[LSF/MM] CXL Boot to Bash - Section 6: Page allocation

Gregory Price <gourry@xxxxxxxxxx> · Thu, 13 Mar 2025 23:21:11 -0400

Of course, the whole purpose of using CXL memory is to allocate it.

So lets talk about a real use case!

   char* a_page = malloc(4096);
   a_page[0] = '\x42'; /* Page fault and allocation occurs */

Congrats, you may or may not have allocated CXL memory!

Fin.

-----------------------------------------------------------------------

Ok, in all seriousness, the intent is hopefully to make this whole thing
as transparent as possible - but there's quite a bit of complexity in
how this is done while keeping things reasonably performant.

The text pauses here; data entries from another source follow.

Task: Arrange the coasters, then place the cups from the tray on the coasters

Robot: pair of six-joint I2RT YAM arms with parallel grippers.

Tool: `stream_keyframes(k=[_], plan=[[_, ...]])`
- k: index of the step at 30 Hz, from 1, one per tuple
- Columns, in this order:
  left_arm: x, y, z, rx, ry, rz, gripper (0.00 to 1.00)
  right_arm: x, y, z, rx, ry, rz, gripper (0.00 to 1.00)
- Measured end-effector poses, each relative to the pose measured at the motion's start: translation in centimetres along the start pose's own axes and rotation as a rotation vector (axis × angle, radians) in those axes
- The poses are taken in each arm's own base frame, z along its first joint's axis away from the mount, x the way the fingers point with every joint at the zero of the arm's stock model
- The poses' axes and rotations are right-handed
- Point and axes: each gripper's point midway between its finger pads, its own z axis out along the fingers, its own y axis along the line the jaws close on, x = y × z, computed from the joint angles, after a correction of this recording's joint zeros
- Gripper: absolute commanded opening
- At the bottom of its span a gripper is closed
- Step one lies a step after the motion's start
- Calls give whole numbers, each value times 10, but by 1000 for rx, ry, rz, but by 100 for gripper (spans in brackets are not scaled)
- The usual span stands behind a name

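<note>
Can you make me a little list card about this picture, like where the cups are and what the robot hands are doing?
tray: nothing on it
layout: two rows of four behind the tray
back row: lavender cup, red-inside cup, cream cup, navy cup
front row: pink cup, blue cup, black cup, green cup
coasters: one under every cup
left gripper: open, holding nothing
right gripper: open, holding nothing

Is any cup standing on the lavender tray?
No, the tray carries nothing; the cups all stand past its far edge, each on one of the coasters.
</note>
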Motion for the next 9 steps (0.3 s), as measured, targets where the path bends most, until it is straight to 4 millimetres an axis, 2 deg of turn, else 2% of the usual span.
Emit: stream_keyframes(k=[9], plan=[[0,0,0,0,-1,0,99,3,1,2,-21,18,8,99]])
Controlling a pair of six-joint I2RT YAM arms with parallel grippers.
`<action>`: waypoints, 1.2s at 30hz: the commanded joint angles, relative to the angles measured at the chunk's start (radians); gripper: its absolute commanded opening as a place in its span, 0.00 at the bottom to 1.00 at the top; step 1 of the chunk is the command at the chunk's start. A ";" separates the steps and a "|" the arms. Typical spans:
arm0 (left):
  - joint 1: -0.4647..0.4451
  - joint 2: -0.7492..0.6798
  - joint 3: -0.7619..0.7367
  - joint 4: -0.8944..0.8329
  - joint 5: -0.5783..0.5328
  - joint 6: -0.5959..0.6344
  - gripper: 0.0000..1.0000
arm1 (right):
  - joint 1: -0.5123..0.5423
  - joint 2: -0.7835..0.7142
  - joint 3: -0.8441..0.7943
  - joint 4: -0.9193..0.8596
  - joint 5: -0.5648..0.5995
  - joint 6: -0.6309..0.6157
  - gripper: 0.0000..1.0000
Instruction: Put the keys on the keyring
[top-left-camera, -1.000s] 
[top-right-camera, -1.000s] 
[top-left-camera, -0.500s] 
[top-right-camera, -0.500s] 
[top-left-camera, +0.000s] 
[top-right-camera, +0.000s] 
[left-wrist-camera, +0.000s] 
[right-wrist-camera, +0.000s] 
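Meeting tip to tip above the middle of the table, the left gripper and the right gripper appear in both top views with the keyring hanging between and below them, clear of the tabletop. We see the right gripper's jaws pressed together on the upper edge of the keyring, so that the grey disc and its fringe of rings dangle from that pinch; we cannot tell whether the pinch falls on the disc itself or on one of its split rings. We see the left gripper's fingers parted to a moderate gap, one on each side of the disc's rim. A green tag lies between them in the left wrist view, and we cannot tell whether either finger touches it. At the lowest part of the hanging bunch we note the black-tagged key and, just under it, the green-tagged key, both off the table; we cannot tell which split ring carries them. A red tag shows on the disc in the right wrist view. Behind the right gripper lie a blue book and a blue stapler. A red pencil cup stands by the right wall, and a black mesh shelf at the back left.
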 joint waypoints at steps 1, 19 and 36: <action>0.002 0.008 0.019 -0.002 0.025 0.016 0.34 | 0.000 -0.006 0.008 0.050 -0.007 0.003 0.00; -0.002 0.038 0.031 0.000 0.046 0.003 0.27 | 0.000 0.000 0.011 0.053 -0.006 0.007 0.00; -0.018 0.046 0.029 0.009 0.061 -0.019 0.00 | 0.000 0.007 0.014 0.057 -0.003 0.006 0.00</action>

This section won't cover the general intricacies of how page allocation
works in the kernel, for that I would recommend Lorenzo Stoaks' book:

                   The Linux Memory Manager.

Notably, however, much of the content of this book concerned with Nodes
and Zones was written pre-CXL. For the sake of this section we'll focus
on how additional nodes and tiers *affect* allocations - whatever their
mechanism (faults, file access, explicit, etc).

That means I expect you'll at least have a base level understand of
virtual memory and allocation-on-fault behavior.  Most of what we're
talking about here is reclaim and migration - not page faults.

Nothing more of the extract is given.